DATASET EXCERPT:
==============================

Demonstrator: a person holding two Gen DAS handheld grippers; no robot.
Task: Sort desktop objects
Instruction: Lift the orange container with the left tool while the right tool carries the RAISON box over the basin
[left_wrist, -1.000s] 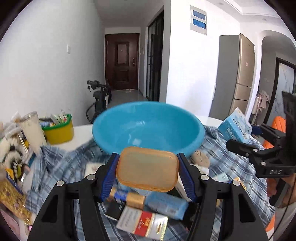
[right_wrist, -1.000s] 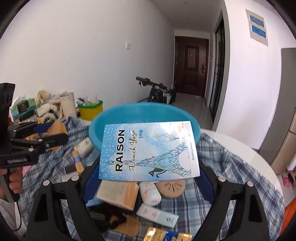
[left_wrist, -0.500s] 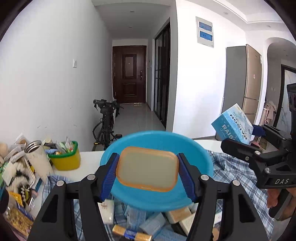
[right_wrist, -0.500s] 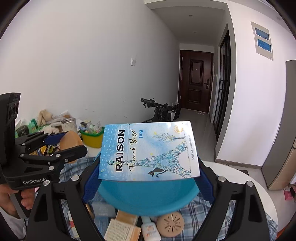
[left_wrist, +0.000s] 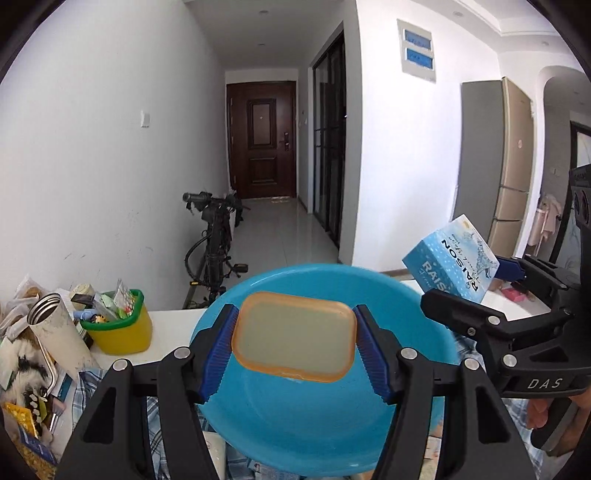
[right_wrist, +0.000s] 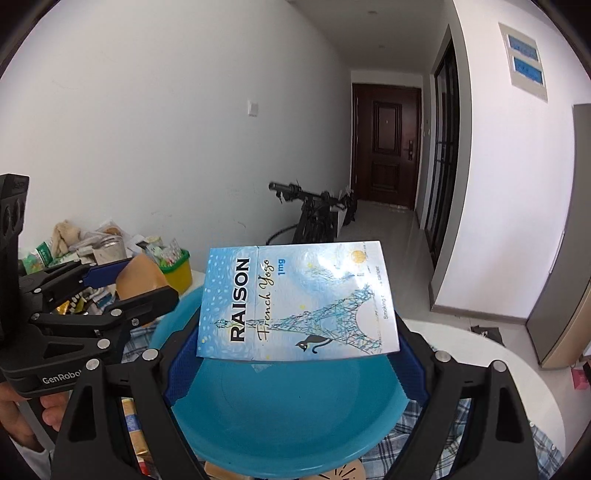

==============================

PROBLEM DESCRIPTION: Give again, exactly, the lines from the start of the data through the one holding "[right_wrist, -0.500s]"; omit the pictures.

ANSWER BELOW:
Demonstrator: a person holding two Gen DAS handheld grippers; no robot.
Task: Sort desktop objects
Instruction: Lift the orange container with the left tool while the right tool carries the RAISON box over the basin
[left_wrist, -1.000s] 
[right_wrist, -1.000s] 
[left_wrist, -0.500s] 
[right_wrist, -0.500s] 

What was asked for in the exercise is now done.